John Faulkner

Personal information
- Date of birth: 10 March 1948
- Place of birth: Orpington, Kent, England
- Date of death: 28 December 2017 (aged 69)
- Position: Defender

Senior career*
- Years: Team / Apps / (Gls)
- 1967–1969: Cray Wanderers / ? / (?)
- 1969–1970: Sutton United / ? / (?)
- 1970–1972: Leeds United / 2 / (0)
- 1972–1978: Luton Town / 209 / (6)
- 1978–1980: Memphis Rogues / 74 / (5)
- 1980–1981: California Surf / 13 / (1)
- 1980–1981: →California Surf (indoor) / 8 / (0)

= John Faulkner (footballer) =

English footballer and coach

John Faulkner (10 March 1948 – 28 December 2017) was an English professional football player and coach. Faulkner, who was born in Orpington, Kent, played as a defender for Leeds United and Luton Town in the 1970s. During the 1990s he had two spells as assistant manager at Norwich City.

==Playing career==
Faulkner joined Sutton United in 1969 from fellow minnows Cray Wanderers and was playing for the non-league side when they met Leeds United in the fourth round of the FA Cup in 1970. He effectively marked Leeds centre forward, Mick Jones, during the game and impressed Leeds manager, Don Revie, sufficiently for Revie to sign him as cover for Jack Charlton who was then in his mid-30s. Faulkner made his debut against Burnley in April 1970, when he scored an own goal, and made his second appearance against Manchester City, two weeks later, when he broke his kneecap in a collision with an opposing player. Charlton retained his place in the first-team in the following seasons and Faulkner made only two more appearances for Leeds against Lierse SK in the Inter Cities Fairs Cup. In March 1972, he joined Luton Town, for whom he made 209 appearances. Faulkner later played in the North American Soccer League for the Memphis Rogues and the California Surf.

===Playing statistics===

| Club | League | FA Cup | League Cup | Europe | Total |
|  | Apps (goals) | Apps (goals) | Apps (goals) | Apps (goals) | Apps (goals) |
| Leeds United | 2 (0) | 0 (0) | 0 (0) | 2 (0) | 4 (0) |
| Luton Town | 209 (6) |  |  |  |  |

==Coaching career==
In 1985 John was pleased to receive a call from David Pleat asking him to join his coaching staff. He went on to serve under John Moore, Ray Harford and Jimmy Ryan. In the summer of 1992, Faulkner was invited by the new Norwich City manager Mike Walker to join the coaching staff at the club as reserve team manager. He filled the role for three seasons, surviving two changes of manager, until the club, now managed by Gary Megson, was relegated to Division One at the end of the 1994–95 season. Most of the coaching staff, including Faulkner, left the club as a result.

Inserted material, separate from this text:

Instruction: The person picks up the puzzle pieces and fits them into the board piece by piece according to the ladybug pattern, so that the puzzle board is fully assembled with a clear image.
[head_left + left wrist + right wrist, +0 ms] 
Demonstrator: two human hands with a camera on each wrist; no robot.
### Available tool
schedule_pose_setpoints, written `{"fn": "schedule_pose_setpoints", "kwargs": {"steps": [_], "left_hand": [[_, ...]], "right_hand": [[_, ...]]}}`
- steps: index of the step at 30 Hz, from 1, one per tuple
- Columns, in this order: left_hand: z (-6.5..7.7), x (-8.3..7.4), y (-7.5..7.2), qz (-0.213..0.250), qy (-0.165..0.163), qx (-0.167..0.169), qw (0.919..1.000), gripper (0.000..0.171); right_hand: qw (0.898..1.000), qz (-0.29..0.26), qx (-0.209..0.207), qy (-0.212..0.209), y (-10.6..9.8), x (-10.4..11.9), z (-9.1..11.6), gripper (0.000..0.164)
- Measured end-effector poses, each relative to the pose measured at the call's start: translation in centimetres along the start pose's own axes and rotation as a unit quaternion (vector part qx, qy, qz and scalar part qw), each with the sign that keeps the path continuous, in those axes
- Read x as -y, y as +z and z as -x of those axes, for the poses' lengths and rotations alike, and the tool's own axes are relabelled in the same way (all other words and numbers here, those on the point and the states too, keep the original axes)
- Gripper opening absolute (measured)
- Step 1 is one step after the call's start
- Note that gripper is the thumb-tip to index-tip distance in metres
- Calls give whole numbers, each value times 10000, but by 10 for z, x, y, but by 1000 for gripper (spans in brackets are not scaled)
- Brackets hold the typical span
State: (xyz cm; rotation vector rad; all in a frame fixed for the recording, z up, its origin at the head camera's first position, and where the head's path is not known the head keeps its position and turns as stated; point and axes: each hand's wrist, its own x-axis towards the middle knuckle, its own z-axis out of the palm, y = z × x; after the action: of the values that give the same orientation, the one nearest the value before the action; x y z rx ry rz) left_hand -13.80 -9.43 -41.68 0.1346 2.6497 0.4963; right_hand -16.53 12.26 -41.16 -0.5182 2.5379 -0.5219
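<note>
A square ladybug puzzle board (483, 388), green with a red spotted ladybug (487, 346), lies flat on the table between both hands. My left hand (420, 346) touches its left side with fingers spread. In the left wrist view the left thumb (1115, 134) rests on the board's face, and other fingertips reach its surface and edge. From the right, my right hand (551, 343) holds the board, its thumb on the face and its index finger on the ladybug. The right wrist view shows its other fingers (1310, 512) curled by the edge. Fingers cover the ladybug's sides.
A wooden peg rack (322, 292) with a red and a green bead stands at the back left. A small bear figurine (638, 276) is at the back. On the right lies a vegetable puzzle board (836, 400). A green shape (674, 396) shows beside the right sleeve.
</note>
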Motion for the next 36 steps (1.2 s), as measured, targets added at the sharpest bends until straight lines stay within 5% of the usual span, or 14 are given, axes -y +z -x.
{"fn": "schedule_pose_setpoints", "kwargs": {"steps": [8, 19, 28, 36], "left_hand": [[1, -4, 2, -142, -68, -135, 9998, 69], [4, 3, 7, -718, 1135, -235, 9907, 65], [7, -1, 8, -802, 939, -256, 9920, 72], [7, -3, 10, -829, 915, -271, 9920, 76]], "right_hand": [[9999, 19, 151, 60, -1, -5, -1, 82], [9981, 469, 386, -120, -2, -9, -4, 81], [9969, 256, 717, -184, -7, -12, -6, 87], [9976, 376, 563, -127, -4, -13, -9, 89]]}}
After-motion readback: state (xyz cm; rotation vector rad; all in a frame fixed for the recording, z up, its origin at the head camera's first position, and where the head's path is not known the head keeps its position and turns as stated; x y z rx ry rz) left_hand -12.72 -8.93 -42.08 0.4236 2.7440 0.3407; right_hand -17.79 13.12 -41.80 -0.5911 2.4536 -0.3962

However, a year later Walker returned to the club and made Faulkner his assistant manager. Faulkner's second spell at Norwich lasted two seasons and, when Walker left in April 1998, he was appointed caretaker manager for the remaining game of the season, a 1–0 victory over Reading. He left the club in June when Bruce Rioch and Bryan Hamilton were hired as the club's new managerial team.

He also assisted AFC Wimbledon during the club's rise through the leagues most notably when he was involved as an advisor in the recruitment of Terry Brown as manager in 2007. Following that appointment, John worked alongside Terry Brown and Stuart Cash for the following three years. Chief Executive Erik Samuelson said: "I first met John when he was training as a sports psychologist. He showed an interest in our club, but modestly didn't tell me about his own career until quite some time after we met. Later we asked him to help in various aspects of the Club, most notably when he was involved as an advisor in the recruitment of Terry Brown as our manager in 2007. Following that appointment, John worked alongside Terry Brown and Stuart Cash for the following three years as well as advising me on wider football matters. Subsequently, he moved on to build his sports psychology business."